最後に、みらい総合法律事務所で実際に解決した、死亡慰謝料の増額実例をご紹介します。

死亡慰謝料の増額理由を弁護士が丹念に主張していくことで、増額が実現することが多くあるので、弁護士に相談・依頼することを検討していただきたいと思います。

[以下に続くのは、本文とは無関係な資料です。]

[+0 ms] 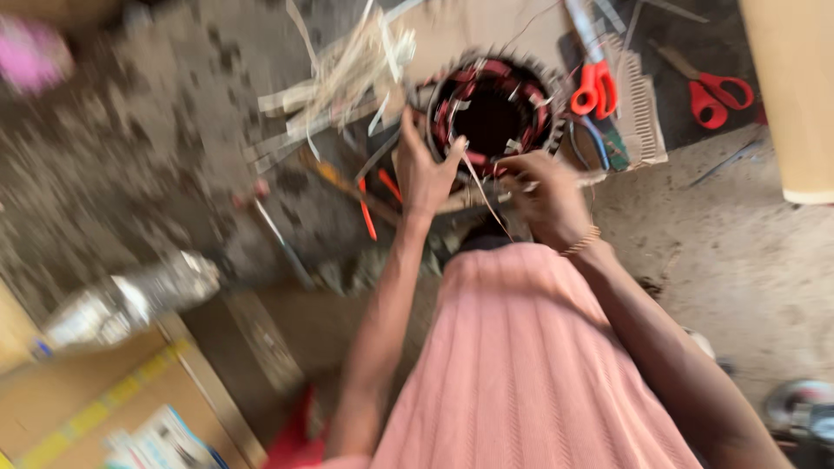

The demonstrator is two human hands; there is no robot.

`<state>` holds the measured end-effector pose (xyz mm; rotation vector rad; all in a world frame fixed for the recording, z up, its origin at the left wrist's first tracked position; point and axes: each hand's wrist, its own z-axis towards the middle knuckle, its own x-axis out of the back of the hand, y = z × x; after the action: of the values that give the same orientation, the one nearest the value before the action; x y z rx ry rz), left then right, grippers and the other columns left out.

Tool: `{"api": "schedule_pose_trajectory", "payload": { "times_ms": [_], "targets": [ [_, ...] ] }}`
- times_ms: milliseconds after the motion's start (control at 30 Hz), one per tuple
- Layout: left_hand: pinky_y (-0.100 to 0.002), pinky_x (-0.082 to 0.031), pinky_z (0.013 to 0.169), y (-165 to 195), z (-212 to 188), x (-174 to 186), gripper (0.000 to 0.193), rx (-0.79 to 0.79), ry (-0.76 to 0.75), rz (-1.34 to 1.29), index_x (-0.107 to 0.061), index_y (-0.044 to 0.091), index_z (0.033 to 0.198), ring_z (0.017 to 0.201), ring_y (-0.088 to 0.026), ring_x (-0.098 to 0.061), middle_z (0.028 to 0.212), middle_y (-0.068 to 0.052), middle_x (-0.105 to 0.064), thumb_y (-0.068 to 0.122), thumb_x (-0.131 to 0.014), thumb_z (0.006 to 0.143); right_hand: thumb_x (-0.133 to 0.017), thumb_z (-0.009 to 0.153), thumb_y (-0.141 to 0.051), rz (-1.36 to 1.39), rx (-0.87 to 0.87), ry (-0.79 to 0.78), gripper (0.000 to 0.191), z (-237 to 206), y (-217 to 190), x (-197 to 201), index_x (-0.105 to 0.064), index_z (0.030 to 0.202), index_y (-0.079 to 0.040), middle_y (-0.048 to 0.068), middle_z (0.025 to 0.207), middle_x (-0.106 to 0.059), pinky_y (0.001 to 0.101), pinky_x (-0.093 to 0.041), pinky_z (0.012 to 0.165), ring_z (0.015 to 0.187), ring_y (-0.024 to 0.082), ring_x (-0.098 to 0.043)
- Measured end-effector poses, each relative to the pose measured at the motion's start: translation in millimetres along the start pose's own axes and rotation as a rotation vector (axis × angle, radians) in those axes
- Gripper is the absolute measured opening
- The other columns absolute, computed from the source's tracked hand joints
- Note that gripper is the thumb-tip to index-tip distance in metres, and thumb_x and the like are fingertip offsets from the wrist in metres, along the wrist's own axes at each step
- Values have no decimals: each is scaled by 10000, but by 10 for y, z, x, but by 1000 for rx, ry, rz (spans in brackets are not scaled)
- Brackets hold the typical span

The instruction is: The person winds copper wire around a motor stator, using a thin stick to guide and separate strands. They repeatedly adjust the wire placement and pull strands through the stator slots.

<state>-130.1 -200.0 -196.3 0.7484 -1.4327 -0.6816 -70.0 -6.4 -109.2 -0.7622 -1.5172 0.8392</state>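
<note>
A round metal motor stator (pixel 493 111) with red copper windings inside lies on the floor in front of me, its dark bore facing up. My left hand (pixel 426 169) rests on its near left rim, fingers against the windings. My right hand (pixel 543 187) is at the near right rim and pinches a thin pale strip (pixel 485 193) that runs down from the rim between both hands. A beaded bracelet sits on my right wrist. The picture is blurred by motion.
A heap of pale paper strips (pixel 347 78) lies left of the stator. Two red-handled scissors (pixel 595 87) (pixel 717 94) lie at the back right. A clear plastic bottle (pixel 130 300) and cardboard lie at the left. A tan roll (pixel 795 95) stands at the right edge.
</note>
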Motion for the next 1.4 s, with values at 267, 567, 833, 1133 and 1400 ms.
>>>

増額実例1.83歳女性の慰謝料が増額して約2,909万円を獲得
【交通事故の概要】
・道路を横断していた83歳の女性が、直進してきた自動車に衝突された交通死亡事故。
・ご遺族が、みらい総合法律事務の無料相談を利用し、弁護士の説明に納得がいったため、示談交渉のすべてを依頼。

【示談交渉の結果】
・交渉の結果、死亡慰謝料の相場金額が上限の2,500万円で解決し、葬儀費用は上限以上に増額。
・最終的に、約2,909万円で解決した。

 

増額実例2.21歳男性の慰謝料などが約3,300万円増額

【交通事故の概要】
・道路上にいた21歳の男性が、直進してきた自動車に衝突された交通死亡事故。
・加害者側の任意保険会社は、ご遺族に示談金として約6,171万円を提示。
・ご遺族は、示談金の妥当性を確認するため、みらい総合法律事務の無料相談を利用し、そのまま示談交渉のすべてを依頼。

【示談交渉の結果】
・弁護士と保険会社の交渉は、保険会社が被害者男性が路上にいたことの過失割合を主張し、紛糾したため決裂。
・弁護士が提訴して、裁判では加害者の速度超過を主張。
・最終的には弁護士の主張が認められ、当初提示額から約3,300万円増額の9,500万円で解決に至った。

 

増額実例③78歳男性の慰謝料などが相場金額より増額して解決

【交通事故の概要】
・78歳の無職男性の交通死亡事故。
・ご遺族の希望は、加害者の刑事裁判への被害者参加と、できる限り高額の示談金での解決とのことで当初から、みらい総合法律事務所に示談交渉を依頼。

【示談交渉の結果】
・刑事裁判への被害者参加後、弁護士が示談交渉に入り、加害者の飲酒・ひき逃げ運転による慰謝料等の増額を主張。
・最終的には弁護士の主張が認められ、相場金額より高額の2,800万円の慰謝料が認めた。
・また、損害賠償金も弁護士(裁判)基準での金額が認められ、最終的に3,200万円で解決した。